I found myself cascading back to 1963 when I stood, confused, at my high school locker as my civics teacher walked by and said, “The president’s been shot.” I felt myself tumbling through time, seeing the dreams of my generation shot on balconies and podiums, watching my friends come home wounded and broken from a war that should never have been fought, standing helpless as my country turned from one of vision and caring to one of self-aggrandizement and self-absorption. And then I looked down at the man, fighting a battle now that he cannot win, and realized that I was looking at the link to the hope that my generation had lost, and watching him hand that torch of hope – the hope he himself had never lost — to the generation that is now coming into its own.

I did not stay for Michelle Obama’s speech. I gave my arena pass to someone else so they could hear her shape that hope for a new generation.

I walked out into a Denver night that seemed cooler and more hospitable.

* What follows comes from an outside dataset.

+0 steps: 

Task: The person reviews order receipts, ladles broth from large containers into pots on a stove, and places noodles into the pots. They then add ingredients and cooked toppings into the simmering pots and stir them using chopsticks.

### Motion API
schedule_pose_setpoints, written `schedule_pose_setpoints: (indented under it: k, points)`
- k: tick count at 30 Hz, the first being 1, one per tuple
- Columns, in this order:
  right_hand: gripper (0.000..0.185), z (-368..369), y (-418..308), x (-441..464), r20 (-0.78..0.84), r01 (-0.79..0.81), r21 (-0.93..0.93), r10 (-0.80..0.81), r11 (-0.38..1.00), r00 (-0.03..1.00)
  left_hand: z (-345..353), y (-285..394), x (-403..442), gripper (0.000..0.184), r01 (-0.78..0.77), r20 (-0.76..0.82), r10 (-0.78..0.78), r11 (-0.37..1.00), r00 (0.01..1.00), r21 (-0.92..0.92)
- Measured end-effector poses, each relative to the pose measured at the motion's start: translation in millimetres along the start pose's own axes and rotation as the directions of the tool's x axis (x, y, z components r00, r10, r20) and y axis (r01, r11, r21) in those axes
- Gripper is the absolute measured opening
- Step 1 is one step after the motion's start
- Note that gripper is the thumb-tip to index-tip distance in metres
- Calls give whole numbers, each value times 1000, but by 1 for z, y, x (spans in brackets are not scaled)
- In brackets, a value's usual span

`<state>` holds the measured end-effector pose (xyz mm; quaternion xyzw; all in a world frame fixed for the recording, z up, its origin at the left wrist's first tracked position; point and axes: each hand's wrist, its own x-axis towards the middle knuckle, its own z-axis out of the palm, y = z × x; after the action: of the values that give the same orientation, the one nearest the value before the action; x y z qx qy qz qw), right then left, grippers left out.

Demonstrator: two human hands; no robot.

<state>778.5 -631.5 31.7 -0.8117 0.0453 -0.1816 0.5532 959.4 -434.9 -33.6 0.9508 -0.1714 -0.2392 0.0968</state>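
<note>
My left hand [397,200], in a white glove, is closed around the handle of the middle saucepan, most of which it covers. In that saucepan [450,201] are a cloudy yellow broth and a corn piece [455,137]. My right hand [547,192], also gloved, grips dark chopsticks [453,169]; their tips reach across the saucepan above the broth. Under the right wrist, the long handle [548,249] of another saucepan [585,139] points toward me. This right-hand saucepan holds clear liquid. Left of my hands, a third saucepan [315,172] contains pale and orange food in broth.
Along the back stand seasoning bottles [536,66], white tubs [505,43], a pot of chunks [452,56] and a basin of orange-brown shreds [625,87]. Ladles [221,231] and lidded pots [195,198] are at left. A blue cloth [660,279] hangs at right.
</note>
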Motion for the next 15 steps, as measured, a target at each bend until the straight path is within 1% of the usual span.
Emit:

The lights of the prairies to the east twinkled like distant stars. The shadows of the mountains to the west loomed up like peaceful, silent monuments.

Maybe, I thought, the teens in the SUV were right: maybe it’s time for me to get off the road. After all, I am a little wobbly and I do move about one mile per hour. Time to let those with a sense of urgency get moving.

So, now it’s up to them.

I wish them well. Their struggles will be no less than ours, their dreams no less real and visionary. I only hope that they will remember the courage of folks like Ted Kennedy as they travel, and use his vision to guide us further down the path of this strange and crazy journey called “democracy”.